第2話:夢での邂逅
第2話となります。ここから話が進み出します。
『…う…優…』
「…んぅ…なに…?」
目を覚ますとそこは、何もない真っ白な空間
いったい何が起こった?この空間はいったいなんだ?
混乱する思考を必死に押さえつけ、優は口を開いた
「ここはどこなんだ⁈それに、お前は誰だ⁈」
『落ち着きなさい、私はあなたを守護する者。決して、敵ではありません。』
「守護するもの?なんなんだいったい…俺たちはどうなった⁈」
『慌てずとも、今から貴方に全てをお話しします。今から話すことは普通の人間ならば知り得ない事です。軽率に口外しないように、そしてその上で貴方にはお願いしたい事があるのです』
「普通の人間なら知り得ないことに、お願いしたいこと……?とりあえず、話は聞きましょう。」
まだ状況は整理できていないものの、少々の落ち着きを取り戻し話を聞くことにした
『まず、貴方はこの世界の為に召喚されたのです。勝手に召喚した事に関しては非常に申し訳なく思っています。ですが、こちらとしてもあまり悠長にしていられない状況なのです。まず、この世界は貴方の世界よりも‘‘格’’の低い世界です、この世界と貴方の世界は全てのリソースを共有しているのですが世界の‘‘格’’の違い故、貴方の世界の創造神が勝手にリソースを流していたのです、そのままリソースが流出し続けるとこの世界が崩壊してしまうのです、そこでこの世界の創造神から神託を受けた巫女が大量のリソースを保持している貴方を召喚したのです。本来ならもっと安全な場所に召喚されるはずが未熟な為恐らく都市から離れた森の中に放り出されてしまったのでしょう、ここまでで何か質問は?』
「リ、リソース……?」
『そうですね、簡単に言えば全ての物体の資源となるもので、石も木も人も全てリソースがなければ存在出来ません』
「ふむ……で、俺がリソースを大量に保持しているっていうのは?」
『ええ。人が生まれながらに保有しているリソースの量は決まっているのですが、創造神がリソースを流すために偶に通常の倍のリソースを持った人間を作る場合があるのです。貴方の世界だと超一流のアスリートや文化に影響を与えるレベルの天才がそれにあたります。ですが貴方の保有しているリソースはこれらの比にならない程の量なのです、それこそたった1人で2つの世界のバランスに影響を与える程に。』
「でも、俺は別にそんなに頭が言い訳でも無いし、こんな体だから運動も出来ないから実感が……」
『貴方が大量のリソースを持つ理由は幾つか考えられますが……貴方がリソースに見合わない能力だったのは貴方の世界の創造神がその影響を考えて能力に制限をかけていたのでしょう。』
「なんとも意図が読み取れない神様ですね……それで、お願いしたいことっていうのは?」
『実は、貴方が世界を越える拍子に貴方のリソースの一部が厄介な所にこぼれ落ちてしまったのです。

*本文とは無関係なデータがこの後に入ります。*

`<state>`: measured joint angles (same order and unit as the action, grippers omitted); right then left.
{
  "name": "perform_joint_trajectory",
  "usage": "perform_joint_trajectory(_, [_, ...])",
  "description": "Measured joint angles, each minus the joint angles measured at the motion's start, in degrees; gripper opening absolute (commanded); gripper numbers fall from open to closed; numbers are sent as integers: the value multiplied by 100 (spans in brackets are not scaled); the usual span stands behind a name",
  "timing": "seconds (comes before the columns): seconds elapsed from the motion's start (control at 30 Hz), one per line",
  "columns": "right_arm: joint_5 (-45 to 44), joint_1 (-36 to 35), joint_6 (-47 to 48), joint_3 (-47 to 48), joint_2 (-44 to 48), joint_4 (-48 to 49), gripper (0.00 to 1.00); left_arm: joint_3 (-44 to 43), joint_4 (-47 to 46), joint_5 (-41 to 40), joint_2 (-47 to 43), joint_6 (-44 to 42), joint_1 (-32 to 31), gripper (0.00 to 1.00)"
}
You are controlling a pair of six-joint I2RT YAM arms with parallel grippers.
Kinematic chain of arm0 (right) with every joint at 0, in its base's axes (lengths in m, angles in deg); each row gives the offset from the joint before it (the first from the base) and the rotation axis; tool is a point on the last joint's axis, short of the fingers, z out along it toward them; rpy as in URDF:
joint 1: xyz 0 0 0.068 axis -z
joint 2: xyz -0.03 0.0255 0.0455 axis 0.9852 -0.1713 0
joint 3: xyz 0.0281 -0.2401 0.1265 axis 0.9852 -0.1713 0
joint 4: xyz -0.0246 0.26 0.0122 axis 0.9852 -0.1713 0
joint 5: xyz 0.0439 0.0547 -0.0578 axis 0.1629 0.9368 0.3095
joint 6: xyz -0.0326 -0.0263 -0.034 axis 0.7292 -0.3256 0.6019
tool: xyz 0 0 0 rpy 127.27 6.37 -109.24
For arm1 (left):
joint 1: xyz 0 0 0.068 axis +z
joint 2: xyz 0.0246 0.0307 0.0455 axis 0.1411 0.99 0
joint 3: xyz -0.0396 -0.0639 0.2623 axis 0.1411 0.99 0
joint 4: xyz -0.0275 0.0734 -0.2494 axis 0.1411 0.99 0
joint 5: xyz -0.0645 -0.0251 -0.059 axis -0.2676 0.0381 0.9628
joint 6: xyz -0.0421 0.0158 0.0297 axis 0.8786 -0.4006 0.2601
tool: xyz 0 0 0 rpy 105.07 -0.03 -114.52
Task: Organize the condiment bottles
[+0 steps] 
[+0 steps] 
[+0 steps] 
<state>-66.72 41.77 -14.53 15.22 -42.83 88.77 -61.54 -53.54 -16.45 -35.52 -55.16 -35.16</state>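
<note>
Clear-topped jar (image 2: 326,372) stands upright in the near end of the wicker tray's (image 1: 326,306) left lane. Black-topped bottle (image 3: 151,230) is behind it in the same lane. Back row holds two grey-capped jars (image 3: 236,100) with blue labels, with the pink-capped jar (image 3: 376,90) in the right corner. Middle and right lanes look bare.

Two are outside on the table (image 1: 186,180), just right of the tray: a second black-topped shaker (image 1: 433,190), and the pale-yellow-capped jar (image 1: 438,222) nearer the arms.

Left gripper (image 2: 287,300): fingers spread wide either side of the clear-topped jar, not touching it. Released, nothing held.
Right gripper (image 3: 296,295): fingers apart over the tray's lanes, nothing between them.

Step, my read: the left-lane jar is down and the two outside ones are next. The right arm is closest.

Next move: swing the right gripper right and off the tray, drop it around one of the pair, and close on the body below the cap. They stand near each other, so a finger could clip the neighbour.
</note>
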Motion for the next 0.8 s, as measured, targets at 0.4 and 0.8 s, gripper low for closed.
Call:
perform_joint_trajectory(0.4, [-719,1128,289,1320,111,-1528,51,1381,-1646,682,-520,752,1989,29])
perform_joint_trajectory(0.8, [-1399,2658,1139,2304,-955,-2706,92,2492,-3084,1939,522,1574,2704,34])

』
「厄介な所?」
『ええ、過去この世界を滅ぼしかけた存在が封印されている場所です。リソースがこぼれ落ちたことで、そいつに復活の兆しが見えているのです。』
「世界を滅ぼしかけた……そいつが復活したらどうなるんですか?」
『もし復活すれば、なす術がありません。』
「で、俺にそいつを倒せ……と。でも、いくら俺が大量のリソースを持っていたって能力に制限がかけられてるなら無理なんじゃ?」
『そうですね、ですがこちらの世界に来たことで制限に歪みが生じています。こちらの世界でなら本来の能力と共にこの世界固有の能力を発揮できるようになっていくはずです。そして、その力で再封印、可能ならば討伐をお願いしたいのです。』
「なるほど。最後に2つ、この世界に来てるのは俺だけ?それに、俺は車椅子だし……」
『陣さんと楓さんを補助の為に貴方のリソースを削ってこちらの世界の創造神がセットで召喚しました。貴方の車椅子は神の力でより速く、より頑丈に、そして快適になっています。貴方と共に成長して様々な形態にもなりますし、貴方好みの改造も自力でも出来るでしょう。』
「至れり尽くせりだな……そういえば、貴女の事については教えてくれないんですか?」
『そうでしたね、ですが今はもう時間がありません。それはまた次の機会にでも。それと目が覚めると貴方の近くに本と鞄が置いてあるはずです。あとの事はその本に書いてあります、それではまた……』
「せっ!せめて名前だけでも……」
現実に引き戻されつつある優がそう言うと一瞬だけ、どこか懐かくも感じる優しい顔をした女性が見えた気がした……
お楽しみ頂けたでしょうか。物語の歯車が回り始めました。